━━ Exercise material ━━

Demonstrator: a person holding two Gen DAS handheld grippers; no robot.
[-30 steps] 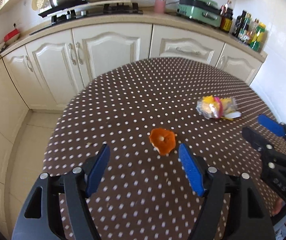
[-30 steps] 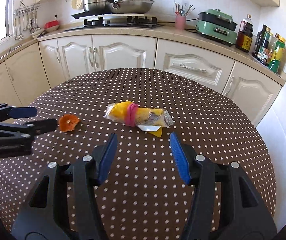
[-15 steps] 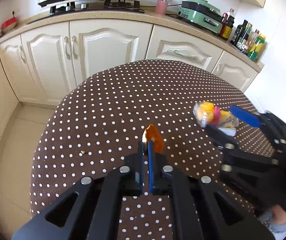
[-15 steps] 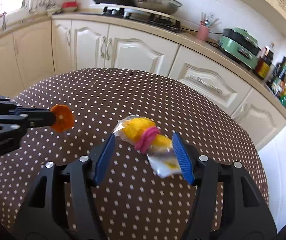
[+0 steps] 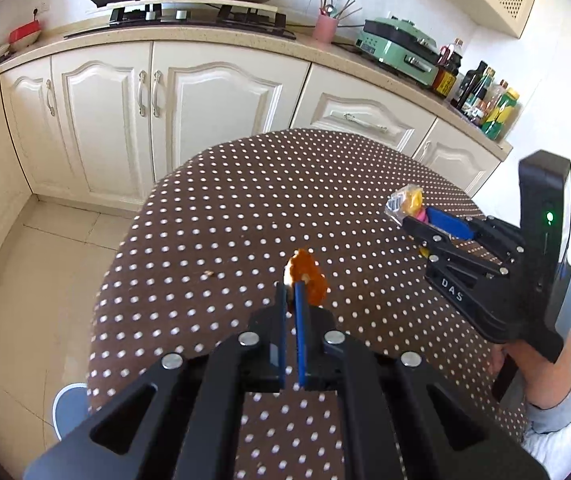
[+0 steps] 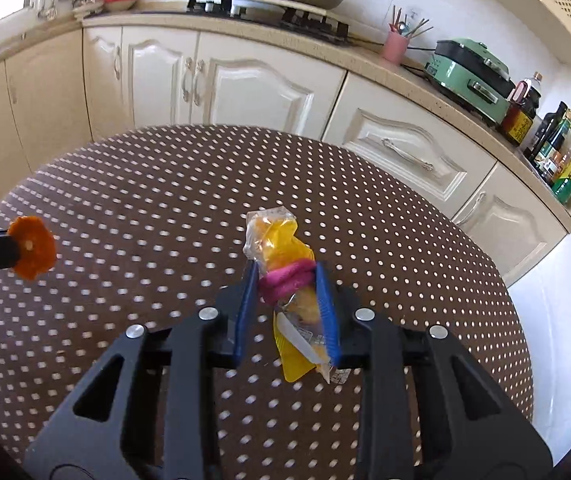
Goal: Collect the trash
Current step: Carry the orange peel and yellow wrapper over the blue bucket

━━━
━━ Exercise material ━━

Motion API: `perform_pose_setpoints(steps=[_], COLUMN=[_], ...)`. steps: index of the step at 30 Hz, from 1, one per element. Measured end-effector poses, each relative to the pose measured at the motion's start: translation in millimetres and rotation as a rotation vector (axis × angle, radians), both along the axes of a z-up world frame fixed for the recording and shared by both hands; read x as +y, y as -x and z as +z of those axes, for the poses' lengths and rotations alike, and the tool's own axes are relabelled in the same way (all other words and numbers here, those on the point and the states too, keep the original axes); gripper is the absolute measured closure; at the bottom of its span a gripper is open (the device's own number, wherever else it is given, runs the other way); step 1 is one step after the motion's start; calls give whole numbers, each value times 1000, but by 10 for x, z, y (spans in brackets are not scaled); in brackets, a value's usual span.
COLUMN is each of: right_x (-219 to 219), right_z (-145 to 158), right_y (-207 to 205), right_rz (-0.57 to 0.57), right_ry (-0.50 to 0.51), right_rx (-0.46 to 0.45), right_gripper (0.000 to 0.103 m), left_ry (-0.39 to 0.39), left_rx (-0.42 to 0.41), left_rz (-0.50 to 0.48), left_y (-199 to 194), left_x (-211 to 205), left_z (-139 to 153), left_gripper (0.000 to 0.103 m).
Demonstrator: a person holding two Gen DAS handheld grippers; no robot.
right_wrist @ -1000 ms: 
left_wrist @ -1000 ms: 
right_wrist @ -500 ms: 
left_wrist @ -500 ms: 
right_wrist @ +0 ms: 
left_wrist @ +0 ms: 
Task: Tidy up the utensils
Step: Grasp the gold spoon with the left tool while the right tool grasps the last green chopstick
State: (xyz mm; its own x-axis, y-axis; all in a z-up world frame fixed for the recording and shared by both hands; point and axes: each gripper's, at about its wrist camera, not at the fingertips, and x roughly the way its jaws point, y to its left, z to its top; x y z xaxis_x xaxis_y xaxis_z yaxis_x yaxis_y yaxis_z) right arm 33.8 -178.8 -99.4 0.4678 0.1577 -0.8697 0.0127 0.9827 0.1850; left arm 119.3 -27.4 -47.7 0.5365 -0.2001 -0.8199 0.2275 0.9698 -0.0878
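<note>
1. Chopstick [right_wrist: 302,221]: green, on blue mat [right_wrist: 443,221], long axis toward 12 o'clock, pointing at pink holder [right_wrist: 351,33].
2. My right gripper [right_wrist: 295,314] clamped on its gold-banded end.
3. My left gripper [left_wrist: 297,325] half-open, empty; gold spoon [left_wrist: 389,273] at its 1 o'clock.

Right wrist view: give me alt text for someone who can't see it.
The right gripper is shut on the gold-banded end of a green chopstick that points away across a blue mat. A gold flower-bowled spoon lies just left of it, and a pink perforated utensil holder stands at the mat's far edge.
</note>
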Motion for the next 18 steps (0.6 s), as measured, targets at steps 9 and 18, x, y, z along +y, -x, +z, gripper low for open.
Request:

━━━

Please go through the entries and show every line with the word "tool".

Motion API: `perform_pose_setpoints(steps=[_], COLUMN=[_], ...)`. steps: index of the step at 30 Hz, from 1, one per element. Measured end-effector poses, each relative to the pose measured at the motion's start: translation in millimetres and rotation as a rotation vector (axis × angle, radians), both along the axes of a z-up world frame fixed for the recording and shared by both hands; read x as +y, y as -x and z as +z of those axes, for the poses' lengths and rotations alike, and the tool's own axes are relabelled in the same way (all other words and numbers here, those on the point and the states too, keep the original axes); gripper is the absolute measured closure; at the bottom of its span a gripper is open (the device's own number, wherever else it is given, runs the other way); step 1 is one step after the motion's start; calls give whole numbers, each value times 1000, but by 10 for x, z, y (spans in brackets are not scaled); in brackets, a value's usual span.
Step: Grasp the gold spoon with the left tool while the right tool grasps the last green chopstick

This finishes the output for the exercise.